Part of the problem is that even as a memory piece, I don’t buy it. I don’t buy the entire set-up, and so the details hardly matter. During one of Adele’s few trips out of the house, she and Henry are approached at a grocery store by tall, dark, freely bleeding Frank, and he asks them to give him a ride home. It’s apparent from the very start that Frank is in trouble and hiding from the law, and sure enough, when they do get to the house, Frank ties Adele up for a while. Just to make things look good.
Here’s my biggest issue with the movie: Frank doesn’t exist. He is such an idealized fantasy figure, a perfect man who sweeps into the lives of these two lonely people at the exact right moment. Over the course of the weekend he spends hiding with them, he teaches Henry to play baseball, he repairs everything about the house and the grounds that has fallen into disrepair, he instructs both of them in the making of a perfect apple pie, and he and Adele fall deeply in love, Frank’s patient kindness luring her out of her self-imposed exile.

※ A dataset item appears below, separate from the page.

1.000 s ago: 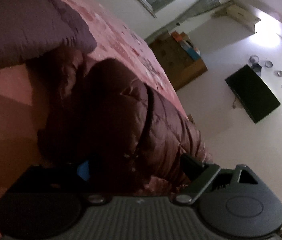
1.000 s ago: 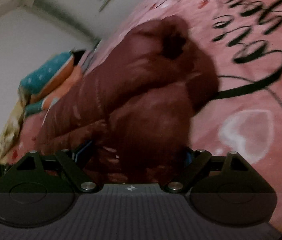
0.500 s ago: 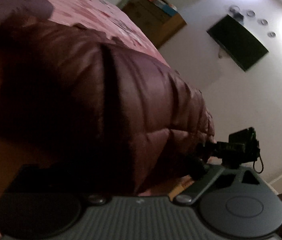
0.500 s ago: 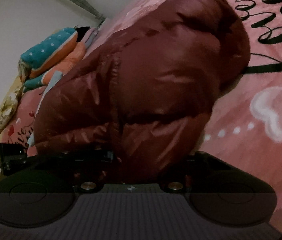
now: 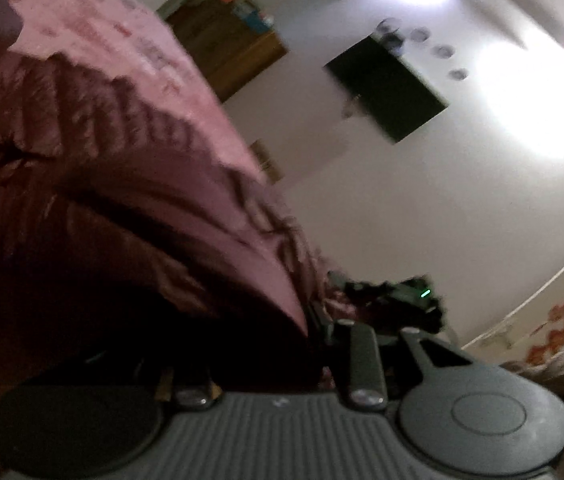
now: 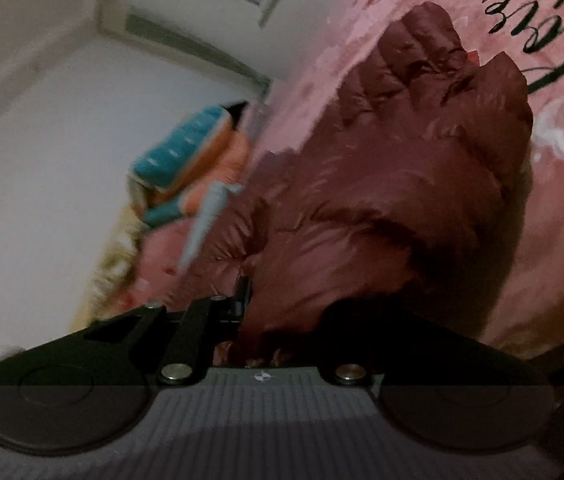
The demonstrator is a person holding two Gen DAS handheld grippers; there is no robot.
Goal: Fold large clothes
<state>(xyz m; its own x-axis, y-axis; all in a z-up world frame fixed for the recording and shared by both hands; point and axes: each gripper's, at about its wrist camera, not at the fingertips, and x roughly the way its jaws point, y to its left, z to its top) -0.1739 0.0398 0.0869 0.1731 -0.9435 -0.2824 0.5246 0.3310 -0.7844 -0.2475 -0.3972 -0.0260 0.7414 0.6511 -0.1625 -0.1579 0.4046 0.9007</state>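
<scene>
A dark maroon quilted down jacket [image 6: 394,184] lies bunched on a pink bedspread [image 6: 562,208]. In the left wrist view the jacket [image 5: 94,200] fills the left half and drapes over my left gripper [image 5: 282,344], which is shut on its fabric; the left finger is hidden under it. My right gripper [image 6: 278,312] is shut on the jacket's near edge, and its right finger is buried in the cloth. The other gripper [image 5: 394,300] shows just beyond the jacket in the left wrist view.
The pink bedspread [image 5: 134,40] has black script and white hearts. Teal and orange pillows [image 6: 190,160] sit at the bed's head. A wooden cabinet [image 5: 230,52] and a black wall screen [image 5: 390,88] stand against the white wall.
Both grippers have closed on the jacket and lifted its near edge. The two grippers have come close together, and the views have tilted toward the walls.
</scene>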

Just so we’re sure that everyone gets everything they want in this one perfect three-day stretch, Henry meets a young girl in town who he makes a connection with, and Maika Monroe plays Mandy as just a big a cliche as Brolin plays Frank.
Winslet has never seemed as mannered and phony as she does here. It’s almost not her fault, though. I’m not sure any actress could make a character like Adele work as a real person. She’s such a broken creature at the beginning, but it’s obvious that all she needs is a little careful stroking before she’ll blossom once again. Her relationship with Henry is dysfunctional at best, deeply inappropriate at worst. And once Frank shows up, the deep meaningful looks start right away. It’s such a tired romance novel situation, and yet Reitman treats it like it’s all deeply important and serious, and it ends up feeling stodgy, suffocating.
Reitman’s working with several of his regular collaborators here, and Rolfe Kent’s score is entirely appropriate to the film Reitman’s made, just like Eric Steelberg’s photography. It’s the film as a whole that doesn’t work. I’m all for a strong love story, but there’s nothing you’ll see here that will seem remotely surprising or compelling once you know the set-up. Frank is such a mild-mannered pure-hearted misunderstood figure that there’s no drama to any of it. Isn’t there more friction if Adele finds herself drawn to someone who is capable of genuinely terrible things, but who is tender with her? By making Frank the perfect man, this entire thing feels phony.
Chalk this one up to Reitman needing to get it out of his system. Whatever it was that he loved about the book, he’s failed to make the case for it in film form, and “Labor Day” is the first time I’ve felt like he’s made a truly forgettable movie. For all involved, “Labor Day” ends up a strange, unsatisfying detour.
“Labor Day” is now playing in limited release and opens everywhere on January 31st.